Je me souviens de l’Auguste Ronald Mac Donald. Qu’est-il devenu ? Je l’ai retrouvé abandonné sur un banc, lui qui pourtant était connu par plus de 96 % des enfants américains dans les années 2000. À l’instar de ses pairs relégués à l’image terrifiante de clowns « tueurs », il a été mis au placard comme le symbole d’une mondialisation ringarde et effrayante, une icône vomissante dont de nombreux artistes contemporains font commerce en l’exposant, en le crucifiant, en le parodiant. Ils sont autour de lui comme des hyènes grattant le peu de chair que ce pauvre Ronald peut encore offrir.

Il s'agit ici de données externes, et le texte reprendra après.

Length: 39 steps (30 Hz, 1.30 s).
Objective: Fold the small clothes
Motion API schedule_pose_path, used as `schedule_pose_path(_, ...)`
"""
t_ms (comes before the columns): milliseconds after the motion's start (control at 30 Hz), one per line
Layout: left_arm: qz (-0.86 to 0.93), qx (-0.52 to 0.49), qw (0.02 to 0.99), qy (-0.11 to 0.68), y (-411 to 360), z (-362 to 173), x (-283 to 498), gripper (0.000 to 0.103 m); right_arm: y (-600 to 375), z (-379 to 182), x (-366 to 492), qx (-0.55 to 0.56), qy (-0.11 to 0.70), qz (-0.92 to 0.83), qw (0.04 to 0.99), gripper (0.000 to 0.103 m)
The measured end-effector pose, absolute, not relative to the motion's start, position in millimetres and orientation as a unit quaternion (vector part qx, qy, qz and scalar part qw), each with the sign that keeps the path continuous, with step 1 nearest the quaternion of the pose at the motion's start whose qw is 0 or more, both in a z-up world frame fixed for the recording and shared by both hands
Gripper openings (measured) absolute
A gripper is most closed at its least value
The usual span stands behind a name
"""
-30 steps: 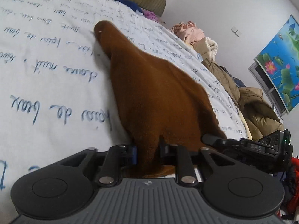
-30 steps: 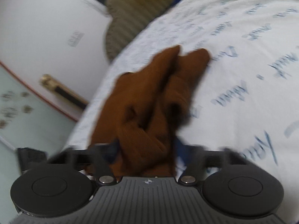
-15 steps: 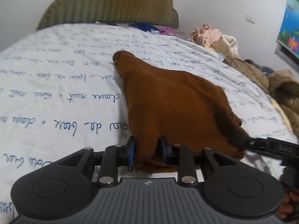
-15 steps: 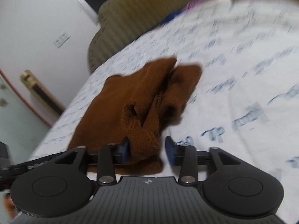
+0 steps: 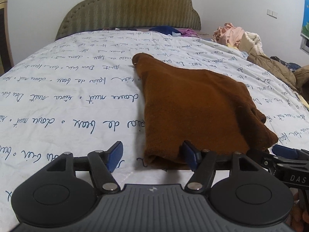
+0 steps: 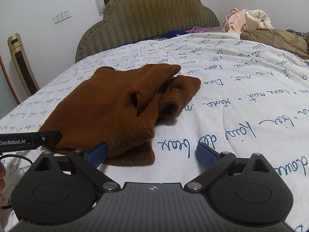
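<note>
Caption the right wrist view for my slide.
Right hand-held gripper opening beside a brown garment lying on the bed.

bed: white quilt (image 5: 67,89) with blue script | headboard (image 5: 131,7): olive, scalloped | walls: plain white, wall sockets (image 6: 62,16) | clothes pile (image 6: 249,20) far corner

Both views are evenly and softly lit, rather dim and warm, with no glare. Shadows are faint: a soft one lies on the bed cover (image 5: 58,104) just under the brown garment (image 5: 193,106) ahead of the left claw (image 5: 152,153). Both pictures are sharp, without motion blur. Fisheye distortion bends the headboard (image 6: 150,17) and walls, and the corners go black.
</note>
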<state>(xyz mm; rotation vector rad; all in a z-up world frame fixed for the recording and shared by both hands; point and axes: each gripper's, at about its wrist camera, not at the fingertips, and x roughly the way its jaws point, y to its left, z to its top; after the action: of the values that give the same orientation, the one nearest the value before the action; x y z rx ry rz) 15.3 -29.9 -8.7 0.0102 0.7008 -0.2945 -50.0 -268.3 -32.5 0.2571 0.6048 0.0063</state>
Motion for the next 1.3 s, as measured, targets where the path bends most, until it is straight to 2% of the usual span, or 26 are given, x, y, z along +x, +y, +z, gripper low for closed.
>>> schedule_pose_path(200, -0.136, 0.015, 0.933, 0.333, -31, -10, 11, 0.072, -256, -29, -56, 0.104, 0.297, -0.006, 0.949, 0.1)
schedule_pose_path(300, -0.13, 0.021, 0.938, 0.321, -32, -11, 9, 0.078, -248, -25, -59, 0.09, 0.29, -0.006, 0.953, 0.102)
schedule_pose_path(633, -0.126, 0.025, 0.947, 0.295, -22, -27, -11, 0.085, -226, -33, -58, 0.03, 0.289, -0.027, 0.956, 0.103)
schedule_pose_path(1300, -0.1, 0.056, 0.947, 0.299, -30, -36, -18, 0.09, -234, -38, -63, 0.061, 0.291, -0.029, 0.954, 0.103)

Seul, abandonné sur son banc, il est la conscience malheureuse du début d’un siècle qui a perdu la joie simple d’une entrée clownesque. Et pourtant, rien n’empêcherait qu’un clown blanc accompagné de son petit cochon Pompon, ne refasse avec lui un couple de rigolades, de tartes et de baffes, de chûtes et d’explosions, de faiblesses essentielles et de forces inutiles. Ces retrouvailles sont encore possibles et l’issue de leur collision serait aussi drôle que tragique. Il suffirait qu’ils se rejoignent sur un banc, tels deux vieux amis que l’adversité de la nuit et du brouillard aurait séparés. Qu’ils essayent à nouveau, qu’ils ratent encore, jusqu’à ce que le fantôme de Samuel Beckett redevienne leur spectateur et les applaudisse en éclatant de rire.